• _TASK TO COMPLETE_
Return only that part of the material below which starts with the line containing "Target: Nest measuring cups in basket" and goes on through the line containing "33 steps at", restated exactly.

• _LISTED RECORDS_

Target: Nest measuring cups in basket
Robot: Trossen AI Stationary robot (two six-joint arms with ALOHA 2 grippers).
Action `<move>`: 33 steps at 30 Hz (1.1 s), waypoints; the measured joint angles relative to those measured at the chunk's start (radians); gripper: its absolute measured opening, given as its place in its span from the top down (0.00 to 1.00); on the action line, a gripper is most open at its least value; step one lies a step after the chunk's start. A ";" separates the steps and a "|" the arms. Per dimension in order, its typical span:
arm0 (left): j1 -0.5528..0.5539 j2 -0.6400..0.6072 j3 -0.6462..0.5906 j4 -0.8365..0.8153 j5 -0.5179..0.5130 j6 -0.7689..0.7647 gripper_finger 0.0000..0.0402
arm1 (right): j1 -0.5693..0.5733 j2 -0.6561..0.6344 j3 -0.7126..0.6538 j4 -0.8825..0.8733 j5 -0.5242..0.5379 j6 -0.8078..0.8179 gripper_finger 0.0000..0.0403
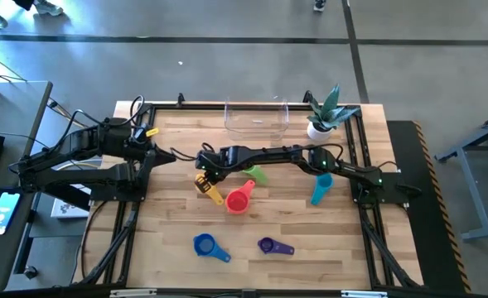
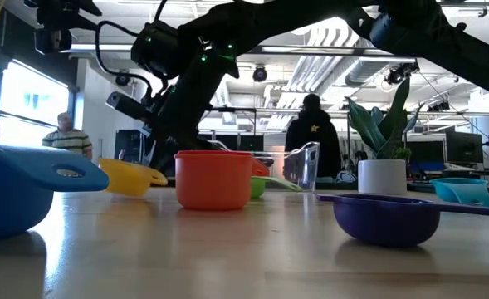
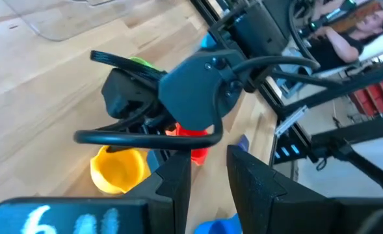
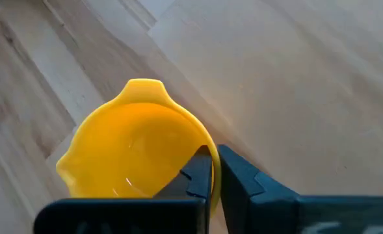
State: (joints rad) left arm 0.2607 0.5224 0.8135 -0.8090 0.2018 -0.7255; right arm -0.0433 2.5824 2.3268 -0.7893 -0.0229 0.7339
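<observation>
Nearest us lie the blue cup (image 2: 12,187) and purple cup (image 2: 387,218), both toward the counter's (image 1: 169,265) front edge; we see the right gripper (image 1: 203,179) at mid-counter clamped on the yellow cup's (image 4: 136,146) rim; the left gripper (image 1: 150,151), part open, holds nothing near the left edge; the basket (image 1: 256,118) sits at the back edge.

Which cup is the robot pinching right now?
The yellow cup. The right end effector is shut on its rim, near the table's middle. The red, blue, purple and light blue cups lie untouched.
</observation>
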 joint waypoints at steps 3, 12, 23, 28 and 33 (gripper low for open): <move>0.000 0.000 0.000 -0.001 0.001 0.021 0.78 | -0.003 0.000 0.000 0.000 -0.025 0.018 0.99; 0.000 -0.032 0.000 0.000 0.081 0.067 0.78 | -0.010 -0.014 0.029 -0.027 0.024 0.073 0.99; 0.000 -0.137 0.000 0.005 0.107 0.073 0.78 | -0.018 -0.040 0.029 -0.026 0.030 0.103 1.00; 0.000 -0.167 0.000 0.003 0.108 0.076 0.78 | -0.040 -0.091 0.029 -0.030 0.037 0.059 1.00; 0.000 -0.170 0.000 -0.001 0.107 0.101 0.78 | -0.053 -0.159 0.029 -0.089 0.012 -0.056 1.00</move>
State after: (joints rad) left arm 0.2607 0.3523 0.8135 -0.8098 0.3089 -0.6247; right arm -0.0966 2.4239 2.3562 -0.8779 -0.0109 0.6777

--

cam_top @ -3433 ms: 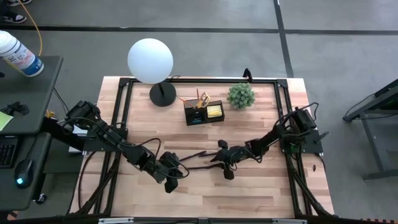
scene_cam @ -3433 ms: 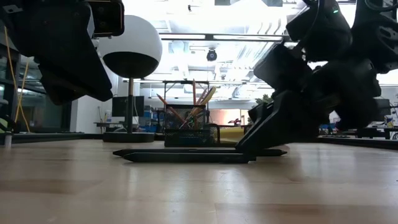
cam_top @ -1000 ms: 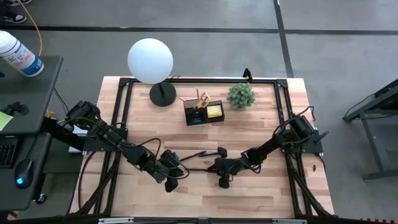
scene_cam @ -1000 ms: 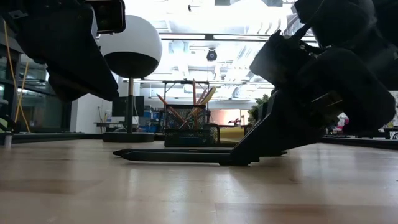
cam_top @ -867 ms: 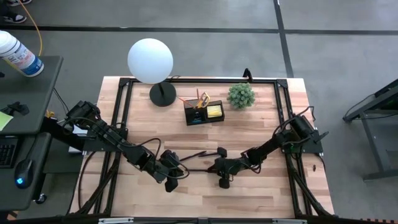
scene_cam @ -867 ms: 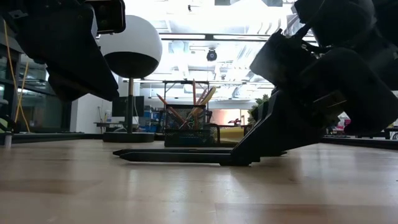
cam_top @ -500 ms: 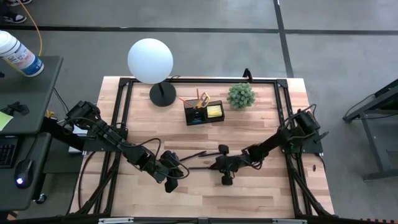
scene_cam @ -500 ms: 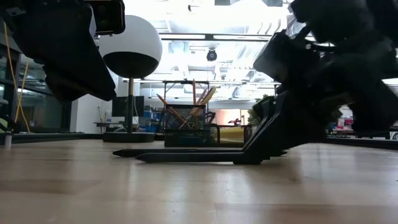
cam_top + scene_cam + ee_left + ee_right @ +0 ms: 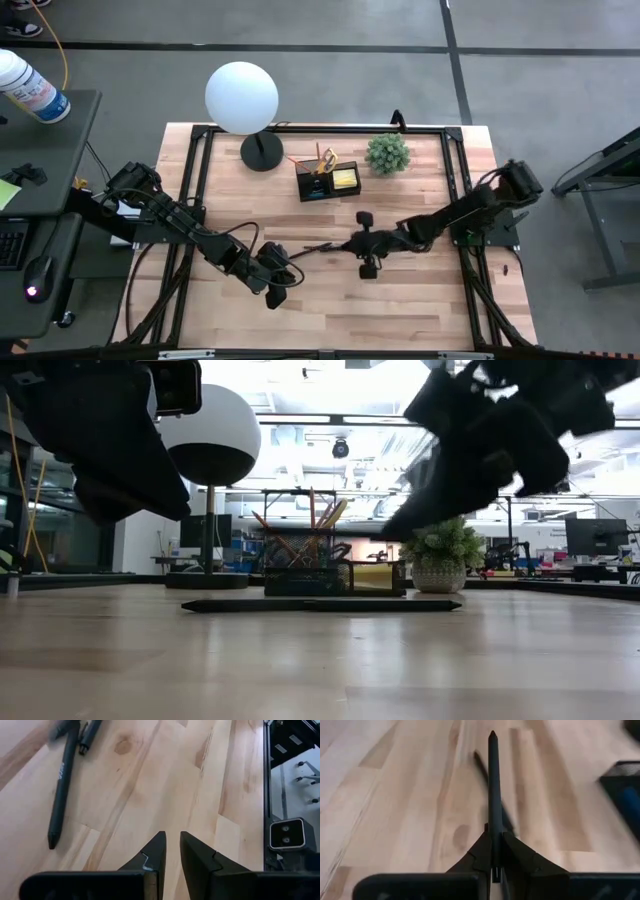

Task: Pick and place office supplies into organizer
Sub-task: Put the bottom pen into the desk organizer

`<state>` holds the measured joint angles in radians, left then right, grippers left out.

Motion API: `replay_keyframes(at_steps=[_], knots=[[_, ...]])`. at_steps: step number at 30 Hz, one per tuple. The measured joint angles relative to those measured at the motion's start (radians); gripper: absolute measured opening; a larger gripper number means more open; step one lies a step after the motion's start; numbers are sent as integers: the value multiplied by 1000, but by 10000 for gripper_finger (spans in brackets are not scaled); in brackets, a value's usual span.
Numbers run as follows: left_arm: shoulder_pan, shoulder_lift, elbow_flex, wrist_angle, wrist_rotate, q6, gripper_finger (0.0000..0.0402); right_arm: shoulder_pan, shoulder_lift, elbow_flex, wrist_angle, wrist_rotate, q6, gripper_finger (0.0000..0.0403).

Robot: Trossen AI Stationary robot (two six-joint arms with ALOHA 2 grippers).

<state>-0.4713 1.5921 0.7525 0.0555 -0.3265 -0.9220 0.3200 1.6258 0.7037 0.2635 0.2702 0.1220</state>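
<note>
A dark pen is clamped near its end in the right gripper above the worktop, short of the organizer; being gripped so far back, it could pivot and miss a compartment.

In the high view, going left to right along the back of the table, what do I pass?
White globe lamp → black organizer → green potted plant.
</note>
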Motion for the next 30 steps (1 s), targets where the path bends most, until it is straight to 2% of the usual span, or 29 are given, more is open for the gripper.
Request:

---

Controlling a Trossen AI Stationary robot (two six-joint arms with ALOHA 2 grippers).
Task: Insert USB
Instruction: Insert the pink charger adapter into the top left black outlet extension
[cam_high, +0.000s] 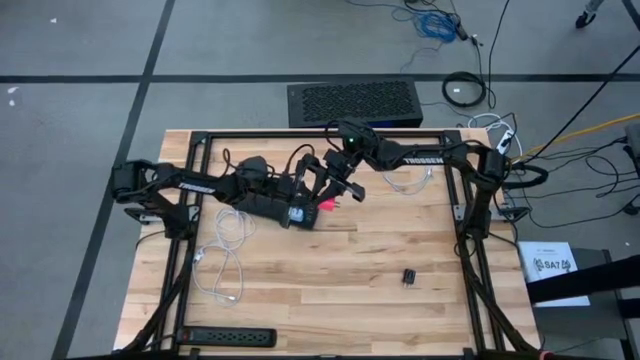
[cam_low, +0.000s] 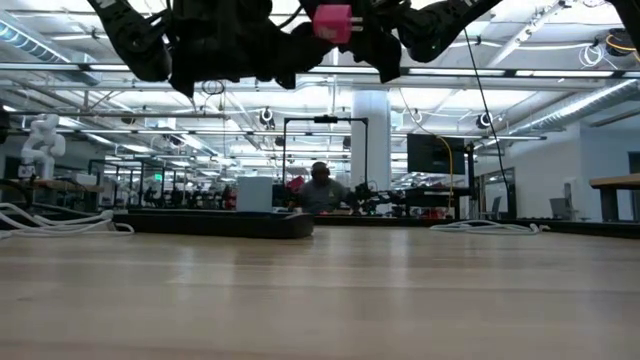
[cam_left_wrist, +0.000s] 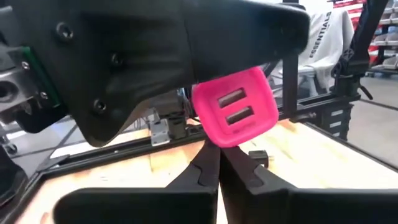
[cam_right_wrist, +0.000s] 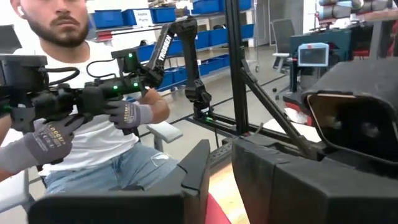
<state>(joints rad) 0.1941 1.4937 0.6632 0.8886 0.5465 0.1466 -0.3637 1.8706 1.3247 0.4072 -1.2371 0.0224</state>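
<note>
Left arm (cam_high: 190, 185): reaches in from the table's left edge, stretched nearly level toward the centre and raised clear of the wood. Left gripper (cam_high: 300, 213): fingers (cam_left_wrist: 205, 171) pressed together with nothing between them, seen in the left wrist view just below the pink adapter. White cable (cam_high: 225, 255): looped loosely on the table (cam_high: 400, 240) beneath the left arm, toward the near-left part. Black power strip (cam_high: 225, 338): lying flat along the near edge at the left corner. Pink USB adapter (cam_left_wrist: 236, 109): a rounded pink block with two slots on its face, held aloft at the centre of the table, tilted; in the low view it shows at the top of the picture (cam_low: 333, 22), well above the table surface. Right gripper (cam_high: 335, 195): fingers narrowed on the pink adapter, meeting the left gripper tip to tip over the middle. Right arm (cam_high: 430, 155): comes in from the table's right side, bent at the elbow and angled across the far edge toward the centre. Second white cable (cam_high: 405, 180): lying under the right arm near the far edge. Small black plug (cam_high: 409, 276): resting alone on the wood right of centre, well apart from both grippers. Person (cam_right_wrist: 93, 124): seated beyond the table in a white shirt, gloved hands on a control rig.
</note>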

• _RESPONSE TO THE EXERCISE_
Target: Nest measuring cups in basket
Robot: Trossen AI Stationary robot (two six-joint arms with ALOHA 2 grippers).
Action `<move>`: 33 steps at 30 Hz (1.1 s), waypoints; the measured joint angles relative to those measured at the chunk's start (radians); gripper: its absolute measured opening, given as its place in its span from the top down (0.00 to 1.00); on the action line, a gripper is most open at its least value; step one lies a step after the chunk's start. A ";" separates the steps and a "|" the arms. Per dimension in order, its typical span:

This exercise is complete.